After that three phoneticians that were consistent to each other corrected the
segmentations in a third pass. 
In a last step all segmentations were reviewed by the team supervisor.

The following rules of annotation were used:
- the placing of boundaries is primarily based on the auditory judgement.
- the boundaries of segments are always placed at  positive zero-crossings
  of the oscillogram.
- the placement of the boundaries should be controlled by sonagram and
  oscillogram.
- in transitions where both of two adjacent phonemes can be heard, the
  boundary is placed in the middle of this transition (50% rule).
- voiced (periodic) elements start with the first clearly identifiable
  glottal pulse.
- the boundaries of segments with low intensity (e.g. /h/, aspiration) are
  set where the signal can be clearly distinguished from the background
  noise.
Noises of breathing - if clearly recognised - have to be cut off from the
friction or aspiration.

Special labels aside from standard German SAM-PA:
Q : glottal stop (SAM-PA: ?)
~ : preceeding vowel is nasalized
§ : preceeding phoneme contains an audible lip smack
    (replaced by '\S' in the BPF annotation files)
q : preceeding vowel was glottalized

More informations about the annotation of the corpus can be found under:
/DOC/HTML/Conventions_for_segmentation_8_5e.pdf

Prosodic Annotation:
--------------------

For the prosodic annotation ofthe BITS-US corpus a reduced subset of the 
GToBI set was used (GToBI Light). The motivation for this was the 
experiences of the colleagues at IMS Stuttgart about the reproducebility
of the GToBI tag set by different human labellers.
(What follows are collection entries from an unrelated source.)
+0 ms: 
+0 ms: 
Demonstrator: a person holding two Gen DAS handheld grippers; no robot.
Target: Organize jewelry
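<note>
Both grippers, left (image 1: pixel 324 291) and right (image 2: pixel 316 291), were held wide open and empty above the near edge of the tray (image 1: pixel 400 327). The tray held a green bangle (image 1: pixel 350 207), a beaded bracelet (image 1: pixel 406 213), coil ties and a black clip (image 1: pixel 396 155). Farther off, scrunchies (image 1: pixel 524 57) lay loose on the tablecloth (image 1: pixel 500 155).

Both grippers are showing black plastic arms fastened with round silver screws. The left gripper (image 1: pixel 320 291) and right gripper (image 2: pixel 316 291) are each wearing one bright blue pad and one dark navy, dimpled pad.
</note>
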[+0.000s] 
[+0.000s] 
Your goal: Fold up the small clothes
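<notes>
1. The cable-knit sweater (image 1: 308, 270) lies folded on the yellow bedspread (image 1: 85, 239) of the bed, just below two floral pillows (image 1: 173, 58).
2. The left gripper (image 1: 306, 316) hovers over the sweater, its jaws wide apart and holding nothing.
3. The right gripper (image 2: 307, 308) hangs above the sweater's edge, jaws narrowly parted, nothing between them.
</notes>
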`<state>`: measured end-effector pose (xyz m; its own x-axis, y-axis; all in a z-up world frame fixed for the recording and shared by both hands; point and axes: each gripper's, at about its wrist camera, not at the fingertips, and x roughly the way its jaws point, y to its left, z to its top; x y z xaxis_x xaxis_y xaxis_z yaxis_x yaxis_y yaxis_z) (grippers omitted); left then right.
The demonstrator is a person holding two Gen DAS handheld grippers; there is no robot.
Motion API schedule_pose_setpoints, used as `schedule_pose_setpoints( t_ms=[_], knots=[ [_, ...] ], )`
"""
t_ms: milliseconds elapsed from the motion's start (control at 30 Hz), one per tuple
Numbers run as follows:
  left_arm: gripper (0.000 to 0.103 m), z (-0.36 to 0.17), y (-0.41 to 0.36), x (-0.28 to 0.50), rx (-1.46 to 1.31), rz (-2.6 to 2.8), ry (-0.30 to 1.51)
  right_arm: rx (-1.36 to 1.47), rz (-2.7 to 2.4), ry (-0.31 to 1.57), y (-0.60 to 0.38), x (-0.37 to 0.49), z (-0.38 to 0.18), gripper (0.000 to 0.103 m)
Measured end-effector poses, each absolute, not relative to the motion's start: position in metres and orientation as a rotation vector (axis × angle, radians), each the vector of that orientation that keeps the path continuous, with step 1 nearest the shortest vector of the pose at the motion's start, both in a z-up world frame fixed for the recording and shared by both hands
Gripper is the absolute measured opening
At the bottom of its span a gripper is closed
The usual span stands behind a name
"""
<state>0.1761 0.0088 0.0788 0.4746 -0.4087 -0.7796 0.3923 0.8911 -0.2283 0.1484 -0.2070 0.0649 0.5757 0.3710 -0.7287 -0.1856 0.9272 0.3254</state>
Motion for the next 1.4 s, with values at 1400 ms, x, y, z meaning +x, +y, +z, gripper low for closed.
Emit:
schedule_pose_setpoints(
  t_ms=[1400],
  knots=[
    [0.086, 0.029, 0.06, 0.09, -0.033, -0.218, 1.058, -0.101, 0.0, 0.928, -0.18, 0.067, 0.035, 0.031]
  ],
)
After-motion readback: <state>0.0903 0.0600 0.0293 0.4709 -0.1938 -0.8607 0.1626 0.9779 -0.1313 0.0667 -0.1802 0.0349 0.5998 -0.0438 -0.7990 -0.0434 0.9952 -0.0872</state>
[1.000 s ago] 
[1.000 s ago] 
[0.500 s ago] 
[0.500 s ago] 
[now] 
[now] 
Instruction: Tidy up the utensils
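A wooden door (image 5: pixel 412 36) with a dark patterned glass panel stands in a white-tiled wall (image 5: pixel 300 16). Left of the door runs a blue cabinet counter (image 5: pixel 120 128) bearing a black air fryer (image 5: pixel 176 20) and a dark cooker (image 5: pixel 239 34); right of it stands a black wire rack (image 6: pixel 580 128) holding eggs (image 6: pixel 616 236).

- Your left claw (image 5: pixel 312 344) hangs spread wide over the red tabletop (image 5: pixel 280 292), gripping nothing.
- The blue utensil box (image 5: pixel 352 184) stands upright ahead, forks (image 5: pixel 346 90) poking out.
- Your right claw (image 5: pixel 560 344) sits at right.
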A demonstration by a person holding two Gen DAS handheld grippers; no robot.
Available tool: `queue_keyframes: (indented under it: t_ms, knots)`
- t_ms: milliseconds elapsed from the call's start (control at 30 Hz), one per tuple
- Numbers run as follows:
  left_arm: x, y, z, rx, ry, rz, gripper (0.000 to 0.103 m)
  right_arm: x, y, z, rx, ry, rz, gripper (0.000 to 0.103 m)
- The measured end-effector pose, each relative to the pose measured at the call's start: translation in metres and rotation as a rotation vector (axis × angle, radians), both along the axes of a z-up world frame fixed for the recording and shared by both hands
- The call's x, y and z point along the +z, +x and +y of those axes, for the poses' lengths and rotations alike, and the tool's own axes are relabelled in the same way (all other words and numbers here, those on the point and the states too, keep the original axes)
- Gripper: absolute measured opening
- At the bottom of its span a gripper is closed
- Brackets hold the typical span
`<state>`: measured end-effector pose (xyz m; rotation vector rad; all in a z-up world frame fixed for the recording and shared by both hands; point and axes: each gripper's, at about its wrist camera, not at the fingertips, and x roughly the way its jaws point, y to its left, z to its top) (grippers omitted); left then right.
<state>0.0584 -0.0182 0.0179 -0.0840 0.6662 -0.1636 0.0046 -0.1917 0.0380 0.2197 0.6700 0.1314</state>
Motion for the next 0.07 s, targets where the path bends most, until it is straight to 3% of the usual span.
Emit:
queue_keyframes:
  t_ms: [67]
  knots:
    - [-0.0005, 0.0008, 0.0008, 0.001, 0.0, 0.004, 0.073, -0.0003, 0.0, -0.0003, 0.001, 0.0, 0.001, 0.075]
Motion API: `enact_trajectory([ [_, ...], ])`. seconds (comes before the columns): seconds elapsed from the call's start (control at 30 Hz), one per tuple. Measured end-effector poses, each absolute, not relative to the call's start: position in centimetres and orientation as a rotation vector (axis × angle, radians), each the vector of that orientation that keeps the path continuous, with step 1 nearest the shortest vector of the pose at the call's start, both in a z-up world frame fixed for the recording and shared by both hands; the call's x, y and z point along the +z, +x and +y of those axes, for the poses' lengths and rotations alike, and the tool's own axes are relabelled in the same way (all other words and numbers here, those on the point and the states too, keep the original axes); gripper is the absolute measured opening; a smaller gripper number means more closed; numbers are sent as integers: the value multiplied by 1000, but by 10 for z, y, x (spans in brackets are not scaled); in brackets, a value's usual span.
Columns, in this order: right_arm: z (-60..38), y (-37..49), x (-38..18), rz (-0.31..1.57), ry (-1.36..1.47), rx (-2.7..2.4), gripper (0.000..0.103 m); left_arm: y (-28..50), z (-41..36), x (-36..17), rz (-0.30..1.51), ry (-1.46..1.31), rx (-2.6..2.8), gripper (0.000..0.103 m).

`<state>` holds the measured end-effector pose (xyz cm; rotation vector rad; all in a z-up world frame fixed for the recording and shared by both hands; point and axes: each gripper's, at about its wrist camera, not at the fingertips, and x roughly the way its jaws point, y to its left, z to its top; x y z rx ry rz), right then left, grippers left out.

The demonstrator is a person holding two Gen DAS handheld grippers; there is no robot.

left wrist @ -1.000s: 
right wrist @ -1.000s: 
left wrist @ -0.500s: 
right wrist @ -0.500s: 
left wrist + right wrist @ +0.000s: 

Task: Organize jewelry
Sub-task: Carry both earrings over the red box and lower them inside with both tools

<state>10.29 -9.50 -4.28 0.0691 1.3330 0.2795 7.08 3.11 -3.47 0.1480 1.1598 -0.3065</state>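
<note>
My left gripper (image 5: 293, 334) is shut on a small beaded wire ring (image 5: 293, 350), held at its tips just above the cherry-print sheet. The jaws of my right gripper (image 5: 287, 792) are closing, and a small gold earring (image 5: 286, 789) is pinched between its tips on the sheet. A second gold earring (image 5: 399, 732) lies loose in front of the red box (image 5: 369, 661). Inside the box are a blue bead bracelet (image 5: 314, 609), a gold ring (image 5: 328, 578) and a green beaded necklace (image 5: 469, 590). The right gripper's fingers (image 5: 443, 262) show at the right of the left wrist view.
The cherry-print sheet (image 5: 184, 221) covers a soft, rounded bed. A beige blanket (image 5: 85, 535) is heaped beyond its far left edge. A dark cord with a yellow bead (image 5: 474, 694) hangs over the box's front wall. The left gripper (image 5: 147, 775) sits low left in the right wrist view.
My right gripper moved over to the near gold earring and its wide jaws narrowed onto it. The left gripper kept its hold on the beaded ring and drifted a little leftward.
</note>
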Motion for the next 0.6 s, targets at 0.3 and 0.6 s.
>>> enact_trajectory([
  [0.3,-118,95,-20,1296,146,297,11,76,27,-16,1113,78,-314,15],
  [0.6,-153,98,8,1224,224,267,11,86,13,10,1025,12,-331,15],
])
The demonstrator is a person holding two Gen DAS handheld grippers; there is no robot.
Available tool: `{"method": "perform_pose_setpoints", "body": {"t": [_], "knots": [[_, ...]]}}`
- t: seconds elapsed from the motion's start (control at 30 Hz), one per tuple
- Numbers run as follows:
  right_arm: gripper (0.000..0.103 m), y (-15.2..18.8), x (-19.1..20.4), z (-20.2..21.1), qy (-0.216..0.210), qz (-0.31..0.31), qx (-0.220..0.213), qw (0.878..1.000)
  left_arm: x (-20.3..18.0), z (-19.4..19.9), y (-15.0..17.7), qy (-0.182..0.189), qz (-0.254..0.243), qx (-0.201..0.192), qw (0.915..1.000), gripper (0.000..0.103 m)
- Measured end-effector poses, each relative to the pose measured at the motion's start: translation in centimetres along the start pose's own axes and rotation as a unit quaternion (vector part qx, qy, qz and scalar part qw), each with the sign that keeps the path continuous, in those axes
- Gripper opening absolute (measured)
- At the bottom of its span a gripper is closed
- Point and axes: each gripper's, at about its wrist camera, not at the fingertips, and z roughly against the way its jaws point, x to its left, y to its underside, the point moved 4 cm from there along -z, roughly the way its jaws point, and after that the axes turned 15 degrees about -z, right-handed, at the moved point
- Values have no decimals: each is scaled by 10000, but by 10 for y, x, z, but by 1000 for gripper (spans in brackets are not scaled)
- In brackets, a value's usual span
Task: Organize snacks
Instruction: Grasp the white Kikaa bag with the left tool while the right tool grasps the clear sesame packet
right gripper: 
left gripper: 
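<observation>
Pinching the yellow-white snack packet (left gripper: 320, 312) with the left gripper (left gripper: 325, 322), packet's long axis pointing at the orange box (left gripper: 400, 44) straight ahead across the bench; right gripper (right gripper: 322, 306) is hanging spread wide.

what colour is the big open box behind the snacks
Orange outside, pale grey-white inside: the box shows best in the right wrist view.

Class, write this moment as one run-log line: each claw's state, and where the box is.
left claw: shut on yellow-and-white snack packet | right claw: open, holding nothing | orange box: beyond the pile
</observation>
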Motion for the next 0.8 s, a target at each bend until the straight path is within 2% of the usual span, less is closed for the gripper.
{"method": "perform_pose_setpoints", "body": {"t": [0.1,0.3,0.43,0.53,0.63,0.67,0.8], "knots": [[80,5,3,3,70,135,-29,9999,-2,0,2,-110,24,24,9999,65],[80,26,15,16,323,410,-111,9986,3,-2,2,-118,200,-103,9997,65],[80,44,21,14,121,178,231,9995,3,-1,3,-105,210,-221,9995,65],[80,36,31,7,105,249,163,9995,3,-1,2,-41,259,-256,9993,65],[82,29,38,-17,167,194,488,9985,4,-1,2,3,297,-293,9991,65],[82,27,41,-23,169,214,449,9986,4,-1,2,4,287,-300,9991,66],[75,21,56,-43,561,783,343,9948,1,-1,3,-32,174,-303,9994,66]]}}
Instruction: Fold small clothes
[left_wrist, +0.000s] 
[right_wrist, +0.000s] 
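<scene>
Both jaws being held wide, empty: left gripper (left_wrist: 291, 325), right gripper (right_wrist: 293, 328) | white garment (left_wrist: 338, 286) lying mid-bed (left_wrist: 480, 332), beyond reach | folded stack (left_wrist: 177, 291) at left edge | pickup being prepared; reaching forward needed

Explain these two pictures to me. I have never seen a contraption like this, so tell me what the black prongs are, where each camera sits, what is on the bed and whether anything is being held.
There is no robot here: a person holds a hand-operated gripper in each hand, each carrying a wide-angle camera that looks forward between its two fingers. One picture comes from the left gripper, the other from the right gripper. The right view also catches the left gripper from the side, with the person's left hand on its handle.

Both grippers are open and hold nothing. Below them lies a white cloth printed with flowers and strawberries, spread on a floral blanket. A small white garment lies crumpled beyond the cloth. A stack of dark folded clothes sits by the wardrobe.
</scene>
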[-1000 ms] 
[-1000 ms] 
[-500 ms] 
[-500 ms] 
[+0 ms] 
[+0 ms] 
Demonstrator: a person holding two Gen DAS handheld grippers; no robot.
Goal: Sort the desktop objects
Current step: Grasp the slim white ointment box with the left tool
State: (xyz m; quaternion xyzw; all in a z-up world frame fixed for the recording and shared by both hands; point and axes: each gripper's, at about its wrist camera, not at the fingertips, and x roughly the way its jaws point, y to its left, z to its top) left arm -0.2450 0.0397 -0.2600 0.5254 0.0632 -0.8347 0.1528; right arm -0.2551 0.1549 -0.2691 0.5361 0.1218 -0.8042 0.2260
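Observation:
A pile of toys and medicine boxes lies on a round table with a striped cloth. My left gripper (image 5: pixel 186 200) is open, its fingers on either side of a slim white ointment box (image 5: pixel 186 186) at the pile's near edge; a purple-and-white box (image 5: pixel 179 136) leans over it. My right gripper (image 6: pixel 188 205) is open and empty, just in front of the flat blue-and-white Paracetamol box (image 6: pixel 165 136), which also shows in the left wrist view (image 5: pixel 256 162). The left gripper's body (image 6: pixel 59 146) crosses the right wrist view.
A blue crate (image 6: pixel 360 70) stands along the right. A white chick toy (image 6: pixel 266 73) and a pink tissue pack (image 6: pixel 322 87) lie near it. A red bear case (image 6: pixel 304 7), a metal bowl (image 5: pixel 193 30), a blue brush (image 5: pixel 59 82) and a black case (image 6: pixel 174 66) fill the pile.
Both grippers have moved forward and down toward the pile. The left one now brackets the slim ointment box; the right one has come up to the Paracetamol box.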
The reduced set includes the following tags:

Boundaries:	-	intermediate phrase boundary (ip)
		% 	general phrase boundary or intonation phrase boundary (IP)
		H%	high boundary tone IP
		-?	uncertain: ip present ?
		%?	uncertain: - or % ?
		H%?	uncertain: % or H% ?

Accents:	H*L	fall
		L*H	rise
		H*	high target on accented syllable
		..L	low trail tone
		*L	low target on accented syllable
		..H	high trail tone
		*?	uncertain: accentuation ?
		x?	uncertain about label x

More informations about the label types, rules of placement, the 
anotation procedure and certain problem type can be found under:
/DOC/HTML/Prosodic_annotation_8_4e.pdf


File Nomenclatura:
------------------

The names of both audio and annotation files consist of the following:

US####%%%%_$   with   #### : speaker id 1001 - 1004
                             (corresponds to the id 2001 to 2004 in the 
			      BITS logatome corpus)
                      %%%% : logatom id (see table /DOC/BITS-US.TBL)
		      $    : channel  0 - 2

File name extension mappings

.TextGrid	Praat Label file with interval tiers
.wav		Audio file
.txt		Text file
.html		HTML file
.par            BAS Partitur Format file


Structure of each DVD
---------------------

Each DVD contains the following:

README		: this file
DATA/		: the recordings of one of the four speakers
ANNOT/		: the annotations files of one of the four speakers
                  Praat annotation files (*.TextGrid), BPF files (*.par)
DOC/		: documentation files


The DOC/ directory contains the following:

README.PAR      : brief documentation of the BAS Partitur Format (BPF)
SPRK.TBL        : speaker profiles (see before)
KNOWN-ERRORS    : list of known errors that cannot be fixed

BITS-US.TBL     : sentence corpus lists 
BITS-US.XML
README.BITS-US  : docu to sentence lists
LEXICON.TBL     : pronunciation dictionary (see below)
MAPPING.TBL     : mapping of orthographic strings between prompted
                  and 'spelled out' orthography (see below)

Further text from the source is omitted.